WHAT IS REQUIRED:
Transcription, pictures excluded: write out the data below exactly.

:: DATA SECTION ::

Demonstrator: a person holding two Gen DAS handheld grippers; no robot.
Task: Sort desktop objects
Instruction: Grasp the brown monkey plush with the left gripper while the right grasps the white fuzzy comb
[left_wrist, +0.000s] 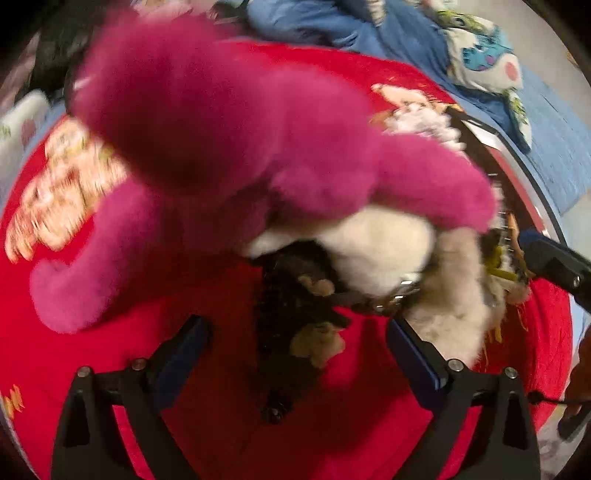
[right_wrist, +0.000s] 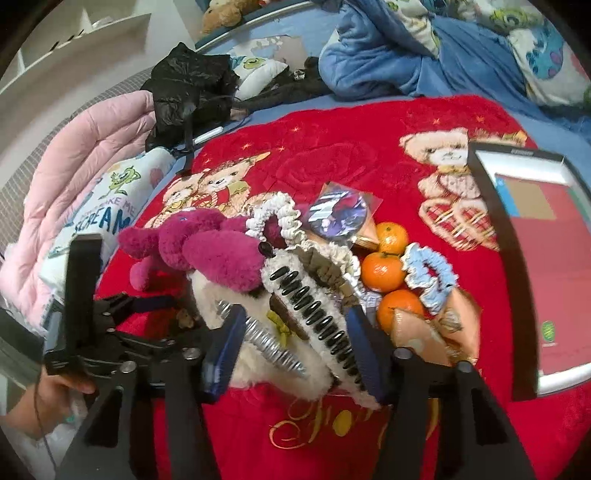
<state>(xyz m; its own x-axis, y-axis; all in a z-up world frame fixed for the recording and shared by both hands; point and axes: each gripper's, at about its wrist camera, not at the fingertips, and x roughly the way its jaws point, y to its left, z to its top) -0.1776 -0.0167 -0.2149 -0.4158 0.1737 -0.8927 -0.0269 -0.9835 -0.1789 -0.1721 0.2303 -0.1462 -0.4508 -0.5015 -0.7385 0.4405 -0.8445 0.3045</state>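
The fluffy cream hair claw (right_wrist: 295, 325) lies near-right to far-left; the right hand-held gripper (right_wrist: 291, 354) clamps it. The left hand-held gripper (left_wrist: 295, 343) gapes empty.

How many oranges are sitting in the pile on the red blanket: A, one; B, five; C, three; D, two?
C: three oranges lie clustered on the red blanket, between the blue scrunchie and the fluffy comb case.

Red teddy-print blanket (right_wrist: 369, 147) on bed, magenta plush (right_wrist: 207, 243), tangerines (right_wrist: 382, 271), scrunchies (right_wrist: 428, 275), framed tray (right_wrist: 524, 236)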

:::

EXPECTED ANSWER:
Demonstrator: a person holding two Gen DAS handheld grippers; no robot.
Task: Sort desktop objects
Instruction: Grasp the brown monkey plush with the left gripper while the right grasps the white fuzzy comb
[left_wrist, +0.000s] 
[right_wrist, +0.000s] 
<state>(xyz m; its own x-axis, y-axis; all in a z-up world frame fixed for the recording and shared by both hands; point and axes: each gripper's, at about its wrist camera, not at the fingertips, and x roughly the way its jaws point, y to its left, z to its top) -0.1776 -0.0167 -0.2149 -0.4158 0.1737 -0.8927 -0.0269 -0.9835 -0.1789 -0.1721 0.2303 -0.1462 -0.4508 -0.5015 -0.7385 0.4405 -0.8445 0.3045</state>
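The fluffy cream hair claw (right_wrist: 295, 325) lies near-right to far-left; the right hand-held gripper (right_wrist: 291, 354) clamps it. The left hand-held gripper (left_wrist: 295, 343) gapes empty.

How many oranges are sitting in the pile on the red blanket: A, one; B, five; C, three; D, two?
C: three oranges lie clustered on the red blanket, between the blue scrunchie and the fluffy comb case.

Red teddy-print blanket (right_wrist: 369, 147) on bed, magenta plush (right_wrist: 207, 243), tangerines (right_wrist: 382, 271), scrunchies (right_wrist: 428, 275), framed tray (right_wrist: 524, 236)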

No more output will be given.